Üniversitede profesörsündür, bir gün bir zarf gelir. Devlet hiç sormadan seni Başbakanlık’a bağlı bir danışma kuruluna üye atamıştır. Huzur hakkı falan da almadığın gibi, bütün gün süren toplantılarda öğle yemeğinin parasını da cepten verirsin. Sonunda oturup “üst kimlik, alt kimlik” diye resmî rapor üretirsin, istisnasız herkesi kucaklayan “Türkiyeli” kavramını tartışmaya açarsın, o zaman iki “muhbir vatandaş”ın dilekçesi işleme konur, derhal mahkemeye verilirsin, 5 yıl isterler.

Dert değil; nihayet bu vatan bizim; ne diyebiliriz ki. Ama kimini suçlayıp içeri at, kimini bırak konuşsun, bu olmuyor.

Çünkü aynı kavramları senin arkandan MİT’in 2 numaralı yöneticisi kullanır (bkz. Radikal, 7 Aralık 2005), hatta bizzat başbakan dilinden düşürmez (bkz. bütün gazeteler, bütün televizyonlar, her tarih), ama ilgili makamlar bunu suç saymaz.

٭٭٭

Büyüklerimiz niçin böyle yapıyor?

Çünkü birinci durumda bu dava furyasını garip bulan ne kadar Batılı gazeteci varsa dışarıdan geliyor, kapıya dayanıyor. Büyüklerimiz çok rahatsız oluyor. Batılı gazetecileri engelleyemediği için Türkiyeli insan hakları savunucularını engellemeye çalışıyor. Yani çözümü içeride arıyor. Sonuçta yumurta ile tavuk durumları beliriyor; o ayrı mesele tabii.

İkinci durumda ise sınırlarımız dışında yeni bir komşumuz dünyaya geliyor, petrol zengini de olabilecek bir Kürdistan, onun üzerine büyüklerimiz çok huzursuz oluyor, politikalarını gözden geçiriyorlar ve çözümün Türkiye içinde bulunması gerektiğini birdenbire keşfediyorlar.

Hele, daha devlet olmamış Barzani, K.Irak’ı kastederek “İster Kürt, ister Arap, ister Asuri, ister Yezidi olun.

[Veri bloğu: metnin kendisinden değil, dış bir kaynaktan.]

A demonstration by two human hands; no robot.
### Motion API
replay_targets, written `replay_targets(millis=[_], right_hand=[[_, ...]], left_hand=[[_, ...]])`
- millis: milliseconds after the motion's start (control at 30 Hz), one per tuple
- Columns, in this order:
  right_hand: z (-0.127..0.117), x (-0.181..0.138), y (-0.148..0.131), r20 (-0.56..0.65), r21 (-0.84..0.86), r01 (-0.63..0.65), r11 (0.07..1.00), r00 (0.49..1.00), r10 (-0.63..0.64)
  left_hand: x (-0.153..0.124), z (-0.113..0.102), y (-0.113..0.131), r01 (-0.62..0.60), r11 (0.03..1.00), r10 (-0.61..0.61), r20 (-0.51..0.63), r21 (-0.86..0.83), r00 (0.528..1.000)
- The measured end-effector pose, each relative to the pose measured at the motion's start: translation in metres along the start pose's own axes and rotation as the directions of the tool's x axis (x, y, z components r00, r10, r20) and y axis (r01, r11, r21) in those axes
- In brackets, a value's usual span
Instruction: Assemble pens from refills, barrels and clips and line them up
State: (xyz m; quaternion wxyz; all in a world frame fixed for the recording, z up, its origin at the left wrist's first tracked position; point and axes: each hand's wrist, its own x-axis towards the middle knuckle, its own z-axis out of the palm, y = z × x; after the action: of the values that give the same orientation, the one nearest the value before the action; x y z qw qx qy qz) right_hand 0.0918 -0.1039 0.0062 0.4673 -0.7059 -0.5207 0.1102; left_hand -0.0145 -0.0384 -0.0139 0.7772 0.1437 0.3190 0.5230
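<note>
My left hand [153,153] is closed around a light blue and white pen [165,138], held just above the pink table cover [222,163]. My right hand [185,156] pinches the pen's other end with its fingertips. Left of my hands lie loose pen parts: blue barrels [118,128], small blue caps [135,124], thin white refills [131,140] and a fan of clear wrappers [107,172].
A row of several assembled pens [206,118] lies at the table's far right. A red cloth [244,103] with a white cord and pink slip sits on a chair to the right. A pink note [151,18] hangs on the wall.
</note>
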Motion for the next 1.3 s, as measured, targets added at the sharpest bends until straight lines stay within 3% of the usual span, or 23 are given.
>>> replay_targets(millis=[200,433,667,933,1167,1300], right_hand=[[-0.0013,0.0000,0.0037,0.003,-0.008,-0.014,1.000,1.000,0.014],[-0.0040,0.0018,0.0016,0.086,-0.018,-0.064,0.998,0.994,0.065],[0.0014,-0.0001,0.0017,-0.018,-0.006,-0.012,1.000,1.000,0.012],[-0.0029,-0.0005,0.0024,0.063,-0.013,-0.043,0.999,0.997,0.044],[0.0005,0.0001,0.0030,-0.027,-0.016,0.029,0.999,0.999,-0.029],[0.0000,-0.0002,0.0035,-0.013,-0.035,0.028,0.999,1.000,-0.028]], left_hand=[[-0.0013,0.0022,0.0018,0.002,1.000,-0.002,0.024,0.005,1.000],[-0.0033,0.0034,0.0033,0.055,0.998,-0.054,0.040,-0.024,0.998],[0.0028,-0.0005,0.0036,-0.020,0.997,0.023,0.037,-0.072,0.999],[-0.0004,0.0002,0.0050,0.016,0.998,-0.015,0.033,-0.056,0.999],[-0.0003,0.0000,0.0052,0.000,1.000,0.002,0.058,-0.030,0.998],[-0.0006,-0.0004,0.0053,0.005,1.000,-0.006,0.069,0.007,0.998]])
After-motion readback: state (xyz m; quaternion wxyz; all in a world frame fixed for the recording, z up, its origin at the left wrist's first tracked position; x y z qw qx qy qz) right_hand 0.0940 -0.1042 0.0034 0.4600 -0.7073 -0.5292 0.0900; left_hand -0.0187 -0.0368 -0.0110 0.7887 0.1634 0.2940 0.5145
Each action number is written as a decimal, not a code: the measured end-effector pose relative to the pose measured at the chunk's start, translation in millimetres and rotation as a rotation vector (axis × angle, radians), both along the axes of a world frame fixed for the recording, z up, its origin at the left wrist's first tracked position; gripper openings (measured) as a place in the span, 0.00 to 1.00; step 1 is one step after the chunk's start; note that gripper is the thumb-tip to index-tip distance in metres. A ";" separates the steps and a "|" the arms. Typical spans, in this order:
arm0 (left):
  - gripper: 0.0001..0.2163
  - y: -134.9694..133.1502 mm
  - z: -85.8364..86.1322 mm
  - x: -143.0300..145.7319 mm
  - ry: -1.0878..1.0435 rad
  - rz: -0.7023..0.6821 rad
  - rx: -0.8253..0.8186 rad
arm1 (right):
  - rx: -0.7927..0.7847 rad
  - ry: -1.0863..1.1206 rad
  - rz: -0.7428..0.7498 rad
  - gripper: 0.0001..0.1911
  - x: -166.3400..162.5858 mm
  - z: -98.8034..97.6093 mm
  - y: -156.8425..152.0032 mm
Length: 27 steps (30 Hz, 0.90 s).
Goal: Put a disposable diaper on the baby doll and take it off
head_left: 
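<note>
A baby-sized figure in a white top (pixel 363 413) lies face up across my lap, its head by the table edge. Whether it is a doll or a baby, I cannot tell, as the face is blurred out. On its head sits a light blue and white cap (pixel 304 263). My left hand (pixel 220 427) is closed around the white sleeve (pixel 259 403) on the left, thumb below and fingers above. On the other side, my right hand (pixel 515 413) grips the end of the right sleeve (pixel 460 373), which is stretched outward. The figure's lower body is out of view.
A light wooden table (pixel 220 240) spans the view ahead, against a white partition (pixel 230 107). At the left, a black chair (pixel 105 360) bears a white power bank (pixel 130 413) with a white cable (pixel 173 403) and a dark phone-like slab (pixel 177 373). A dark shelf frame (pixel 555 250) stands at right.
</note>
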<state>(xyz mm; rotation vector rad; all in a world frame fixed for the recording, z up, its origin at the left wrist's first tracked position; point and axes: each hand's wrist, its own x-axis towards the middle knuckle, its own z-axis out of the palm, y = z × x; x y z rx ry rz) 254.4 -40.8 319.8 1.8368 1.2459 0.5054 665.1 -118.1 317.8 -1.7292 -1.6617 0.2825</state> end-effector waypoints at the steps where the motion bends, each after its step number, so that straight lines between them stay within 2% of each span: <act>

Bu topraklarda yaşıyorsanız, Kürdistanlısınız” diyerek 700 yıllık bir devlete muazzam bir ders verdikten sonra (Milliyet, 14.12.2005).

Ve hatta, Türkiye içinde “içerde” bulunan biri bile sınırlarımız dışındaki bu durumdan rahatsız olduktan sonra…

٭٭٭

Çocukluğumuz İzmirinde bir tekerleme vardı: “Aziz dostum kertenkele, vur başını yerden yere”. O artık değişti, şöyle oldu:

Aziz dostum midye, al başını ellerine, kulak ver kıssadan hisseye”:

İçten etkilenmeye açık olmazsan, dıştan etkilenmeye açık olursun.

Bir gün gelir, açılıverirsin.

İki kabuğunun arasına sert bir cisim sokup büküverirler, açıverirler.